Overtime Exemption for Certain Commissioned Employees
While covered employers are generally required to pay overtime compensation for time worked over 40 hours per workweek, Section 7(i) of the FLSA provides an exemption from this overtime pay for certain employees of retail or service establishments. To qualify for the exemption, the employee’s regular rate of pay must be in excess of 1.5 times the minimum wage and the employee must receive more than half his compensation from commissions on goods or services for a representative period.
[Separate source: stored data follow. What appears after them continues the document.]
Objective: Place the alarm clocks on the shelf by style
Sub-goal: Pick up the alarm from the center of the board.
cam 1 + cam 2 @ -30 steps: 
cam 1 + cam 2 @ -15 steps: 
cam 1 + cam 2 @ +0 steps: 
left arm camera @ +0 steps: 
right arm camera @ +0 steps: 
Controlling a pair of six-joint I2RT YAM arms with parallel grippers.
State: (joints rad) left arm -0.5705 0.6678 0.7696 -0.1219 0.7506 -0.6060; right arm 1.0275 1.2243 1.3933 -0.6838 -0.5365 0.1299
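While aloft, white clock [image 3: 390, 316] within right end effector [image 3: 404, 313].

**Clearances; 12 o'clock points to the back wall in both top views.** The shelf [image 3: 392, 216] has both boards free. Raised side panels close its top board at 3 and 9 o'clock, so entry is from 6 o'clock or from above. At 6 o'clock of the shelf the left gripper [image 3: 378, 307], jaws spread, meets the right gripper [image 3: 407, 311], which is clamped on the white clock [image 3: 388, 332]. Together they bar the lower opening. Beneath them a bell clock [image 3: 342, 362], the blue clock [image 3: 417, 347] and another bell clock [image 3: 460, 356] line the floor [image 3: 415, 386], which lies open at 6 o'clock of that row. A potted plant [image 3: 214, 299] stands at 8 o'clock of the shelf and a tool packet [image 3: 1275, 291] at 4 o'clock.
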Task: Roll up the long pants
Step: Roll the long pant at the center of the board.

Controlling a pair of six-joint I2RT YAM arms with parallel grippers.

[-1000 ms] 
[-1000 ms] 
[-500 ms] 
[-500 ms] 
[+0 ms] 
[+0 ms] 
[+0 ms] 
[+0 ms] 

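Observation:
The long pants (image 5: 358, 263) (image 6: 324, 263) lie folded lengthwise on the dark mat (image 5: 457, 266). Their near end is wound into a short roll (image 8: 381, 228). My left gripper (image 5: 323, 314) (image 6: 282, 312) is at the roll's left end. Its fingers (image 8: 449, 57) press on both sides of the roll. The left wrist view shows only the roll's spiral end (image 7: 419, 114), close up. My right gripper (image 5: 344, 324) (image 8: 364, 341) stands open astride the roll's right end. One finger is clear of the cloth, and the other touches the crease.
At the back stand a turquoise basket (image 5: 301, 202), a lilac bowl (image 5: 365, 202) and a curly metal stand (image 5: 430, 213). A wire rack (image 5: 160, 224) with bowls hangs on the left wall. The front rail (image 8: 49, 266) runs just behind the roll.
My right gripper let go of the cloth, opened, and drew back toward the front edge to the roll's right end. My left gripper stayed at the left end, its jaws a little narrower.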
Rather than listing specific industries that do not qualify or may qualify, the regulation now lists the following characteristics of retail or service establishments:
- Selling goods or services to the general public;
- Serves the everyday needs of the community in which it is located;
- Works at the very end of the distribution stream, disposing of small quantities of products or skills of the organization; and
- Does not take part in the manufacturing process.
The regulation also provides an illustrative list of establishments that provide retail or service, such as:
- Grocery stores;
- Hardware stores;
- Clothing stores;
- Coal dealers;
- Furniture stores;
- Restaurants;
- Hotels;
- Watch repair establishments; and
- Barber shops.
On the other hand, establishments lacking a “retail concept” do not qualify as a “retail or service establishment” and, therefore, their employees cannot qualify as exempt even if they meet the compensation criteria. The regulations provide two examples of such businesses—namely, an electric power company and transactions of an insurance company.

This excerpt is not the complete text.